Copy out the entire listing, keeping each line exactly as it is.
+ + + + + + +
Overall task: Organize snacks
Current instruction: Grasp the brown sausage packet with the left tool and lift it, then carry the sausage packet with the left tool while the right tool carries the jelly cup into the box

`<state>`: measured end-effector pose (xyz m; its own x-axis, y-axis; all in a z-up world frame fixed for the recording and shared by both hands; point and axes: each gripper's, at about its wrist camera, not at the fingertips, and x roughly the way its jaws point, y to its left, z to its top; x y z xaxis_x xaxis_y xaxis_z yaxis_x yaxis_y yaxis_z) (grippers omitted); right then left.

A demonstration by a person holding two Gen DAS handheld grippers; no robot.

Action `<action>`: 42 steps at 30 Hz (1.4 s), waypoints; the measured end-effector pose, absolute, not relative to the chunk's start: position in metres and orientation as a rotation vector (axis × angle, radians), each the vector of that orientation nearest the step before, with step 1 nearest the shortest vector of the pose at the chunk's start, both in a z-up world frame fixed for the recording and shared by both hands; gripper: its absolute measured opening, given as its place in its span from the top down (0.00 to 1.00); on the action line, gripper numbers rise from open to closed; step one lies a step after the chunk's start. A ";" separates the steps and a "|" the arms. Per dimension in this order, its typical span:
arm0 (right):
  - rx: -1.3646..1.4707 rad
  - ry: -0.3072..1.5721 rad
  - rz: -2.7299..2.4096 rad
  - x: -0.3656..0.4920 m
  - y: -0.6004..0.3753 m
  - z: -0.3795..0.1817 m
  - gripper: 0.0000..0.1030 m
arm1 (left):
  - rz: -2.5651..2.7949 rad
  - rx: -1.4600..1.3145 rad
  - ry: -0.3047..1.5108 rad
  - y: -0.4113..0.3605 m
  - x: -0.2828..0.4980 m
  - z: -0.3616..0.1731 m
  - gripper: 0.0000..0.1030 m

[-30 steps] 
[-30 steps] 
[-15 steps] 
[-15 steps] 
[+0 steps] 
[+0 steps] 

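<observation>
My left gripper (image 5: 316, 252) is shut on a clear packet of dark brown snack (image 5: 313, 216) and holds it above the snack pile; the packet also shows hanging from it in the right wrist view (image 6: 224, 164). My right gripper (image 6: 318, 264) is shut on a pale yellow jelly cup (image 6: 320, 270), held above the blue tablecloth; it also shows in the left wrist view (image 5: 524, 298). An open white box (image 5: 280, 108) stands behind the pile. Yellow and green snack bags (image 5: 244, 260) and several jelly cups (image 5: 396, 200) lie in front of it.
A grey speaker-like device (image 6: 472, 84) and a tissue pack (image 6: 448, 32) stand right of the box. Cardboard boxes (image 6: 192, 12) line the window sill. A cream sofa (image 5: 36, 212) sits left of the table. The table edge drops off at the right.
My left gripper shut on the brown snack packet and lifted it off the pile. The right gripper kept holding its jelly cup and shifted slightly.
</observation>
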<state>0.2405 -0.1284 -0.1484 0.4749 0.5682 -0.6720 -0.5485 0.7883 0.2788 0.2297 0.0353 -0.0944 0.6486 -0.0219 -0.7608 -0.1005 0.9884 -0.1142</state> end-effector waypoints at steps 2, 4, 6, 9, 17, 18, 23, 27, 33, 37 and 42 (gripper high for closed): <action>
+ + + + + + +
TASK RESULT:
Overall task: Organize snacks
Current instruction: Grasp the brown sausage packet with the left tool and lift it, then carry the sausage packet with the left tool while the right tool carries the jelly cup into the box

`<state>`: measured end-effector pose (xyz m; its own x-axis, y-axis; all in a z-up world frame fixed for the recording and shared by both hands; point and axes: each gripper's, at about its wrist camera, not at the fingertips, and x roughly the way its jaws point, y to its left, z to its top; x y z xaxis_x xaxis_y xaxis_z yaxis_x yaxis_y yaxis_z) (grippers omitted); right then left.

A demonstration by a person holding two Gen DAS handheld grippers; no robot.

Action `<action>`: 42 steps at 30 Hz (1.4 s), waypoints; the measured end-effector pose, absolute, not relative to the chunk's start: position in metres and orientation as a rotation vector (axis × angle, radians), each the vector of that orientation nearest the step before, with step 1 nearest the shortest vector of the pose at the chunk's start, both in a z-up world frame fixed for the recording and shared by both hands; gripper: its absolute measured opening, given as its place in its span from the top down (0.00 to 1.00); on the action line, gripper numbers rise from open to closed; step one lies a step after the chunk's start. A ";" separates the steps and a "|" the arms. Per dimension in this order, its typical span:
arm0 (right):
  - rx: -1.3646..1.4707 rad
  - ry: -0.3072..1.5721 rad
  - rz: -2.7299..2.4096 rad
  - x: -0.3656..0.4920 m
  - y: -0.6004..0.3753 m
  - z: -0.3795..0.1817 m
  - gripper: 0.0000..0.1030 m
arm1 (left):
  - rz: -2.5651..2.7949 rad
  - rx: -1.4600..1.3145 rad
  - ry: -0.3047..1.5108 rad
  - y: -0.4113..0.3605 m
  - x: -0.2828..0.4980 m
  - z: -0.3616..0.1731 m
  - gripper: 0.0000..0.1030 m

[-30 steps] 
[-30 steps] 
[-15 steps] 
[-15 steps] 
[+0 steps] 
[+0 steps] 

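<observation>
My left gripper (image 5: 316, 252) is shut on a clear packet of dark brown snack (image 5: 313, 216) and holds it above the snack pile; the packet also shows hanging from it in the right wrist view (image 6: 224, 164). My right gripper (image 6: 318, 264) is shut on a pale yellow jelly cup (image 6: 320, 270), held above the blue tablecloth; it also shows in the left wrist view (image 5: 524, 298). An open white box (image 5: 280, 108) stands behind the pile. Yellow and green snack bags (image 5: 244, 260) and several jelly cups (image 5: 396, 200) lie in front of it.
A grey speaker-like device (image 6: 472, 84) and a tissue pack (image 6: 448, 32) stand right of the box. Cardboard boxes (image 6: 192, 12) line the window sill. A cream sofa (image 5: 36, 212) sits left of the table. The table edge drops off at the right.
My left gripper shut on the brown snack packet and lifted it off the pile. The right gripper kept holding its jelly cup and shifted slightly.
</observation>
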<state>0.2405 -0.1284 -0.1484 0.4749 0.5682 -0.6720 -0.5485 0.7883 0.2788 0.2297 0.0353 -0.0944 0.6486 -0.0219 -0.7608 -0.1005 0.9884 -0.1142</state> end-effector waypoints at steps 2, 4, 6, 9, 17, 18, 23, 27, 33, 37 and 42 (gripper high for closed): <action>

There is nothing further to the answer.